Mindy stood up from where she had been sitting on the edge of her bed and stretched with the pleasure of an awakening body.
Maneuvering down the narrow hallway of the antique but sturdily built mobile trailer in which she lived, she angled her body sideways and like a crab passed that tightest portion of the hallway before straightening and taking the few remaining steps to her living room couch.

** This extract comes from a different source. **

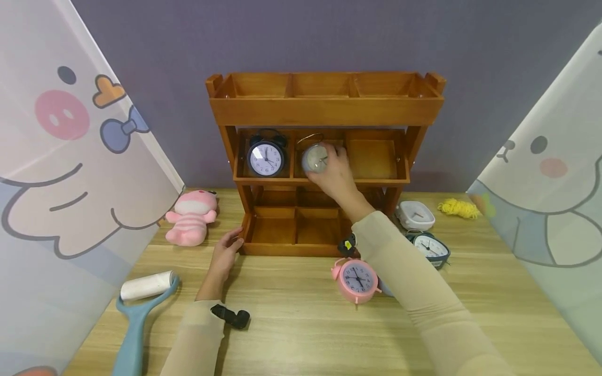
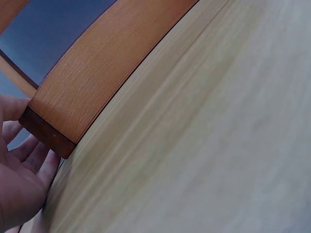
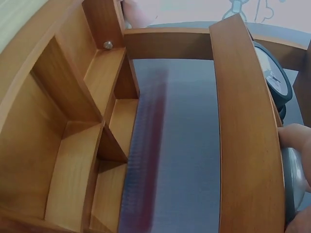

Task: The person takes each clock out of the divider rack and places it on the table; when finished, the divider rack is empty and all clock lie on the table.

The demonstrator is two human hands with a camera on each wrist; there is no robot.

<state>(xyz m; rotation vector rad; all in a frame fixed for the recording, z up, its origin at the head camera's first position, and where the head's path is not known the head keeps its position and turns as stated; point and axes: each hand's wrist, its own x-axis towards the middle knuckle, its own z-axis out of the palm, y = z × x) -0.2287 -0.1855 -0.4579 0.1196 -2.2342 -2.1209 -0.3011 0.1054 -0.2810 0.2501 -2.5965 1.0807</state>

Her fondness for this piece of furniture caused a frivolous idea to laugh in her thinking as she recalled how Poe and Shakespeare immortalized women they loved by writing verses to them, while she would rather give everlasting life to her sofa. Mindy considered the innovation, then spoke, "Your darks, your lights, from cocoa black to ivory, and your golden hues, have been my Earth. A hundred musing hands have stroked your patterns of an arrow's feathers. You have been site of bed and board for a covey of family and friends. People yet ask, 'Do you still have that comfortable couch?' and I'm pleased to return a 'Yes.' Your soft cushions, the three large ones at your back and the three aligned along your surface, then two smaller ones at either end, all of them round and yielding, have cradled human needs and given you honors otherwise settled on royal heads. What is this glory toward you, a mere couch?"
But more urgent thoughts washed over Mindy, flooding her like an overwrought Nile, and she submerged into memory. The water was swift and cold.